Take a look at the logo, what is it? A apple with a bite out of it. A apple is a healthy food that doctors want you to eat more of,because that old saying "a apple a day keeps the doctor away". But not eating the apple could indulge you on other foods. A apple is extremely heathy for you and pure. A apple a day can prolong ones life by years. The company Apple could be using the apple as a ploy to use the technology such as ipod and its excessories and market them to the old saying "a apple a day will keep the doctor away". They are constantly putting out new products and that cause people to crave them. A apple a day will keep the doctor away,the doctor being the creators of ipod to come up with new technology. A apple a day will keep you coming back for more. May I suggest that god awful biblical reference to adam and eve, eve who was made from adam convice adam to bite the apple and get kicked out of paradise. The apple company could be making the people of the world bite the apple and be sucked into hell,so to speak. The company could be using the ignorance of the people to market there product and lead in the electronic revolution. They know the people are animals. That is the down fall to man. Man falls to the obvious ignorance to the corprate world! Watchout for the evil, for evil may lead us to the direction that we wasn't ready for. ​ 

(evil is referenced to what is the real evil of mankind)​


----------



## wackymack (Feb 3, 2009)

tip: set my eyes as your background screensaver,hide all your icons,sit back and stare directly in the middle of each object right at the horizontal red line. stare for 5 seconds then close your eyes quick then stare for 5more secs,do this for at least a minute,and if when you do see it,describe your vision. you will see stuff, I played with all your senses. It can take some time to get use to after you stare for you will go in a self hypnosis and when you "reamerge" from the hypnotic state you will see weird stuff throughout your eviroment. Your eyes will see so much more,you will see into yourself,you will see past yourself.


----------



## Brazko (Feb 3, 2009)

Satan That's Cool as Fuc" I'm going to send that to some of my co-workers that 
flood my email with pass this on if you love
Jesus or, you're going to hell ......


----------



## wackymack (Feb 3, 2009)

The Tree Of Life​ 
Sleeps So Soundly At Night​ 
Protected By The Soft Ray Of Light
.
.
.
.
.
.
.
The Tree of Life Sleeps So Soundly At Night






​


----------



## onthedl0008 (Feb 3, 2009)

This all makes sence satan. I dont understand any of it.


----------



## Stoney McFried (Feb 3, 2009)

Apple seeds are poison, F.Y.I.They contain cyanide.


wackymack said:


> A Thought to my Children​
> 
> *The evil within*​
> 
> ...


----------



## wackymack (Feb 3, 2009)

onthedl0008 said:


> This all makes sence satan. I dont understand any of it.


 

If it makes sense,then how do you not understand?

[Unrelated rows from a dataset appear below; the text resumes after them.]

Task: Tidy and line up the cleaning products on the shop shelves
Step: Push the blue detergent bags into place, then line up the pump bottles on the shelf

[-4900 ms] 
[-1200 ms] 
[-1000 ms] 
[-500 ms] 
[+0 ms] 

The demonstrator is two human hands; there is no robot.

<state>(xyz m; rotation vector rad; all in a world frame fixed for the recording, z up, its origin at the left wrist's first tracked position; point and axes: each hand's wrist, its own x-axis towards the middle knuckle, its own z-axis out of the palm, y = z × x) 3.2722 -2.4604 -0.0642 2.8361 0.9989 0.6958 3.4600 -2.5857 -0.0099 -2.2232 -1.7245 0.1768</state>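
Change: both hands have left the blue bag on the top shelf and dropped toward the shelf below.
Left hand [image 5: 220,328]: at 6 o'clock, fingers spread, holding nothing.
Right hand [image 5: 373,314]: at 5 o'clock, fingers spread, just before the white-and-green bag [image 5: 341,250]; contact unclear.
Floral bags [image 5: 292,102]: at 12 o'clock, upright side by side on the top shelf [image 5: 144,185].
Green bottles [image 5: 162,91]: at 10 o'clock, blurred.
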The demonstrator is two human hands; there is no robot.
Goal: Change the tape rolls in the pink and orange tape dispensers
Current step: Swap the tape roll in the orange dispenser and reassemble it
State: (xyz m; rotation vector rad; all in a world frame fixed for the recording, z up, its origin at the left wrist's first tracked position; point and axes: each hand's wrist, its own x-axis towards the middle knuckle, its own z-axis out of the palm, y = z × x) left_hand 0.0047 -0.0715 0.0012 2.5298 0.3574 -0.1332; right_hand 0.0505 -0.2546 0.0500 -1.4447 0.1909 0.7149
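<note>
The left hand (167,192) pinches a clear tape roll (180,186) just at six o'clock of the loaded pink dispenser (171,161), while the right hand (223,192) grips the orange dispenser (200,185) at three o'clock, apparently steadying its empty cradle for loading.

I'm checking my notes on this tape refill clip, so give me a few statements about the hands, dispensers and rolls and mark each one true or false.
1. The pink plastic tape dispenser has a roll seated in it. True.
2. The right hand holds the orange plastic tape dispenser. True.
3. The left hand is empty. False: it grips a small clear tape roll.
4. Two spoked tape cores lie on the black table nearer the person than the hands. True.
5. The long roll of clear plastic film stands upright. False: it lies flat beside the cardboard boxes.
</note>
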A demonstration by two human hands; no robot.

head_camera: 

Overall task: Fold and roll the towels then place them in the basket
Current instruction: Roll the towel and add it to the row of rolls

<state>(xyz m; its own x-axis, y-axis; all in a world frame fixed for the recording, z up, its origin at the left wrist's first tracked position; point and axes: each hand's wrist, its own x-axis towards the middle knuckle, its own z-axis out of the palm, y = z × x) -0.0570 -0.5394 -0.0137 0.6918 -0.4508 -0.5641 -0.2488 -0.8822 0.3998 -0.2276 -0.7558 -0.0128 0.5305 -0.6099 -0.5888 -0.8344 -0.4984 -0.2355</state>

Are you referencing to the fact of the madness makes sense and you understand,but cannot explain the why? If that is the case then soon child,you will learn the why to this so called thing of life.

Soon child,be patient, soon the reveal will take place. You will fall to your knees when you see the light.


----------



## wackymack (Feb 3, 2009)

Stoney McFried said:


> Apple seeds are poison, F.Y.I.They contain cyanide.


 

Yes,that is why its the forbidden fruit. Its healthy but it will bring you to your grave


----------



## Stoney McFried (Feb 3, 2009)

I always say, "Live healthy, eat well, die anyway."


wackymack said:


> Yes,that is why its the forbidden fruit. Its healthy but it will bring you to your grave


----------



## onthedl0008 (Feb 4, 2009)

wackymack said:


> If it makes sense,then how do you not understand?
> 
> Are you referencing to the fact of the madness makes sense and you understand,but cannot explain the why? If that is the case then soon child,you will learn the why to this so called thing of life.
> 
> Soon child,be patient, soon the reveal will take place. You will fall to your knees when you see the light.


Yes satan this is exactly it. Exactly. I feel much better now.
Ur a good satan for sure.


----------



## wackymack (Feb 4, 2009)

onthedl0008 said:


> Yes satan this is exactly it. Exactly. I feel much better now.
> Ur a good satan for sure.


 

Good, good more madness will soon erupt!!!


Satan has a seedling that topped itself,now its appearing that it fimed itself,its so destructivly evil


----------



## wackymack (Feb 4, 2009)

Remember,I can see into you


----------



## tokintwin (Feb 4, 2009)

God is the way!!!!!


----------



## "SICC" (Feb 4, 2009)

hey satan, hows it goin? my short term memory is fuc'd man, i cant remeber shit now haha, i migt forget my loyalty to thee, what can i do, how many babies do i have to kill?


----------



## wackymack (Feb 4, 2009)

[quote="SICC";2035718]hey satan, hows it goin? my short term memory is fuc'd man, i cant remeber shit now haha, i migt forget my loyalty to thee, what can i do, how many babies do i have to kill?[/quote]


None since you already killed your first born son


Loyalty lies within the boundries of commitment,commit yourself,and ask yourself do you trust me?


----------



## carcass91 (Feb 5, 2009)

I dunno... I hate Satan 

Has fucked with me many times... man..

In positivity we believe... Nothing negative shall harm u...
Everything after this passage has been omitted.